- Exercise objective -
The answer must consist only of the lines from the line with "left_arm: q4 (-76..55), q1" to the line with "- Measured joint", both included, exactly as they stand below.
(Beginning of Dataset section)
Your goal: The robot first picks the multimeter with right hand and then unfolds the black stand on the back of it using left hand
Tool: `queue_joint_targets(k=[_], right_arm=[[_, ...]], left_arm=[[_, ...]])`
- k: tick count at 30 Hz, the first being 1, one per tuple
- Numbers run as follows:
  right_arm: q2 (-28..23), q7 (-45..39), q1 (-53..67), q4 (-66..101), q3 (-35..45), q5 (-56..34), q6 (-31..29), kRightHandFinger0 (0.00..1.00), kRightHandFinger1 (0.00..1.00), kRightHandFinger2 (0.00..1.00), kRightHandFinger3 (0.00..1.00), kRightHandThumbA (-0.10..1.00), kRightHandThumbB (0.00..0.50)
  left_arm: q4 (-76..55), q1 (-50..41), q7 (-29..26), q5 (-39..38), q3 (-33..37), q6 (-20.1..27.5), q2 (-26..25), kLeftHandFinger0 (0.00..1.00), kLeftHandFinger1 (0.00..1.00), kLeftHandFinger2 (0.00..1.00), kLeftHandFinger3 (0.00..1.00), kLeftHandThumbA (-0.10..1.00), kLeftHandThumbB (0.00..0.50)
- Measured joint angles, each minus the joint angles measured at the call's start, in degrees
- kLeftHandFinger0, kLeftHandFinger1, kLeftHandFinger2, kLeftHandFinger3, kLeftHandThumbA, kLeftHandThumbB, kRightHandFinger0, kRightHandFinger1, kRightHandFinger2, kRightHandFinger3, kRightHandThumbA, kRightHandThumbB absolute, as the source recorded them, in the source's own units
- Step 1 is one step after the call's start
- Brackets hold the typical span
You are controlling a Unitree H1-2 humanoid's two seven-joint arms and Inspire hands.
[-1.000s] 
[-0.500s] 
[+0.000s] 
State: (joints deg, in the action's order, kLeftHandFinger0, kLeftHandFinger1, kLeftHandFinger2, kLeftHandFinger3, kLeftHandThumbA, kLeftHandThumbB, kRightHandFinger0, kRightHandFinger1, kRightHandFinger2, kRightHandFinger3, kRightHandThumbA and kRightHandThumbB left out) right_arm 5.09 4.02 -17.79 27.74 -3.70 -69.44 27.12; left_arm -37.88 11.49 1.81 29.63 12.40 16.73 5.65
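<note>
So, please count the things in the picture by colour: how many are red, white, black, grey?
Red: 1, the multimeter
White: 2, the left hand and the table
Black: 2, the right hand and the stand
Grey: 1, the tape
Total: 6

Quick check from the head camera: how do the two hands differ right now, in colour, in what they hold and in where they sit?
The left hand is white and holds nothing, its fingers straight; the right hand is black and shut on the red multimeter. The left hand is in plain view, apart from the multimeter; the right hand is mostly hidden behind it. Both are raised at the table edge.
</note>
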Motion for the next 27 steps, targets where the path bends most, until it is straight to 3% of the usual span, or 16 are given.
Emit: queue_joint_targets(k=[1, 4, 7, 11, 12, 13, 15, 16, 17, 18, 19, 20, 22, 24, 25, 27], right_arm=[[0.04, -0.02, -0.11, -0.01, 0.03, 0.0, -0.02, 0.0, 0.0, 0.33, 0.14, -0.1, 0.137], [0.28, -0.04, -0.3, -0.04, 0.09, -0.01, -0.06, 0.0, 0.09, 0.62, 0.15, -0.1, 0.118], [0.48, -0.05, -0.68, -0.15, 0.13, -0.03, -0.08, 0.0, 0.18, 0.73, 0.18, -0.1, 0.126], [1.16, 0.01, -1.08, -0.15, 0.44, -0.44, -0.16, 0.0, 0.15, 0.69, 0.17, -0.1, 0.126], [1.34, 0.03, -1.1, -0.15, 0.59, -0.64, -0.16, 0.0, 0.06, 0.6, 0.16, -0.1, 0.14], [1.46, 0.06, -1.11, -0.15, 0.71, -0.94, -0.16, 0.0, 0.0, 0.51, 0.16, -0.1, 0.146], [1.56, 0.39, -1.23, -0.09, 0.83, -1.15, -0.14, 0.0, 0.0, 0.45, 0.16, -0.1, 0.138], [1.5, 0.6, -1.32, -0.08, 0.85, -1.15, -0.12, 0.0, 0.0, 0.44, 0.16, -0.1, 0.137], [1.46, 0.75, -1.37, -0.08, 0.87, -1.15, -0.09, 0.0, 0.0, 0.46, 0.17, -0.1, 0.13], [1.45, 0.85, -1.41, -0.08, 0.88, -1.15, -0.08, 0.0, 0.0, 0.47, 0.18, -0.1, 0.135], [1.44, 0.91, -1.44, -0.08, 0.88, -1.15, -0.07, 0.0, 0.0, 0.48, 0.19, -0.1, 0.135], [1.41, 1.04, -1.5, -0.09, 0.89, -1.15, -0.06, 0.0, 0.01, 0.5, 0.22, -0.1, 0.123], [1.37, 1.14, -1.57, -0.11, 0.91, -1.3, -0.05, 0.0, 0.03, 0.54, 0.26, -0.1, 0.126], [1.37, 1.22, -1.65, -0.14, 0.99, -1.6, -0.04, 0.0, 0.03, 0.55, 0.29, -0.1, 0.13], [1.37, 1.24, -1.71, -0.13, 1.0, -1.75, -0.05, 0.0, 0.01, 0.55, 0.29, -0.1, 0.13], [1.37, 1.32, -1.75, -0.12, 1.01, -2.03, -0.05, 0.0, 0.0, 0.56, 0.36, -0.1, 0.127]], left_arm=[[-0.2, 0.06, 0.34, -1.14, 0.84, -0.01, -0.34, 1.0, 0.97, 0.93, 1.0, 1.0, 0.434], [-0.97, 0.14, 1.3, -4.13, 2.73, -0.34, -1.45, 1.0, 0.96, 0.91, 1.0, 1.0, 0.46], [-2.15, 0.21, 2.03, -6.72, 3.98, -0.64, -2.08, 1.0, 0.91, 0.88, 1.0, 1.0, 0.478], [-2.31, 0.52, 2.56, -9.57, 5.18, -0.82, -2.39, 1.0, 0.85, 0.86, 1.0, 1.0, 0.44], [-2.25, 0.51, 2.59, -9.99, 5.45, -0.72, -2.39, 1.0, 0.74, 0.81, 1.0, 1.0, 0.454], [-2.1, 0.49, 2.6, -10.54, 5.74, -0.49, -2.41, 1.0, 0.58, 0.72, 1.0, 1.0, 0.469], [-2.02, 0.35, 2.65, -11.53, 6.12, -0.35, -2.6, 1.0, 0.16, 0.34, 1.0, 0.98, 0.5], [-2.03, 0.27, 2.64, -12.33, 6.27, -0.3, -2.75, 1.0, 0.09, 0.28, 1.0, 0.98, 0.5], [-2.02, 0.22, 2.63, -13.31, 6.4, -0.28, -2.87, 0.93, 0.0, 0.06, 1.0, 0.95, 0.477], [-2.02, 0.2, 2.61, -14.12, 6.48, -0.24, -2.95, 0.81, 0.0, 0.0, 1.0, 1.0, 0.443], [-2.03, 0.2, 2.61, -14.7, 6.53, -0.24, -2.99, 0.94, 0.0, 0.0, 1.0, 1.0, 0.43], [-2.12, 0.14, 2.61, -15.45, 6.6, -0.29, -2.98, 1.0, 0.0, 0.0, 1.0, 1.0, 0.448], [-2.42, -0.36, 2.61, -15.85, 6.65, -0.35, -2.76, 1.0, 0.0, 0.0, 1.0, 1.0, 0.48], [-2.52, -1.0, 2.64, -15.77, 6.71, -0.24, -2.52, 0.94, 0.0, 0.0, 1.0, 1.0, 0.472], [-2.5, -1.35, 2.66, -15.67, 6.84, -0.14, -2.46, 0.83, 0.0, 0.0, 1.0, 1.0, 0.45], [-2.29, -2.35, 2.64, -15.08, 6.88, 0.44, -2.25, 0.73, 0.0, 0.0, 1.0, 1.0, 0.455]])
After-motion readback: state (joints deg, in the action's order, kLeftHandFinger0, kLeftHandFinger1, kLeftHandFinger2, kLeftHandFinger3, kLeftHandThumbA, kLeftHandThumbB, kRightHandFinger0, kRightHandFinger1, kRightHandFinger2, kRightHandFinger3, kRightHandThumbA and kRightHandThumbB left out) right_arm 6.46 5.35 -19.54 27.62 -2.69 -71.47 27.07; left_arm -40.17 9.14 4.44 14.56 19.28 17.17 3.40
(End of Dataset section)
- Completed exercise -
  left_arm: q4 (-76..55), q1 (-50..41), q7 (-29..26), q5 (-39..38), q3 (-33..37), q6 (-20.1..27.5), q2 (-26..25), kLeftHandFinger0 (0.00..1.00), kLeftHandFinger1 (0.00..1.00), kLeftHandFinger2 (0.00..1.00), kLeftHandFinger3 (0.00..1.00), kLeftHandThumbA (-0.10..1.00), kLeftHandThumbB (0.00..0.50)
- Measured joint angles, each minus the joint angles measured at the call's start, in degrees

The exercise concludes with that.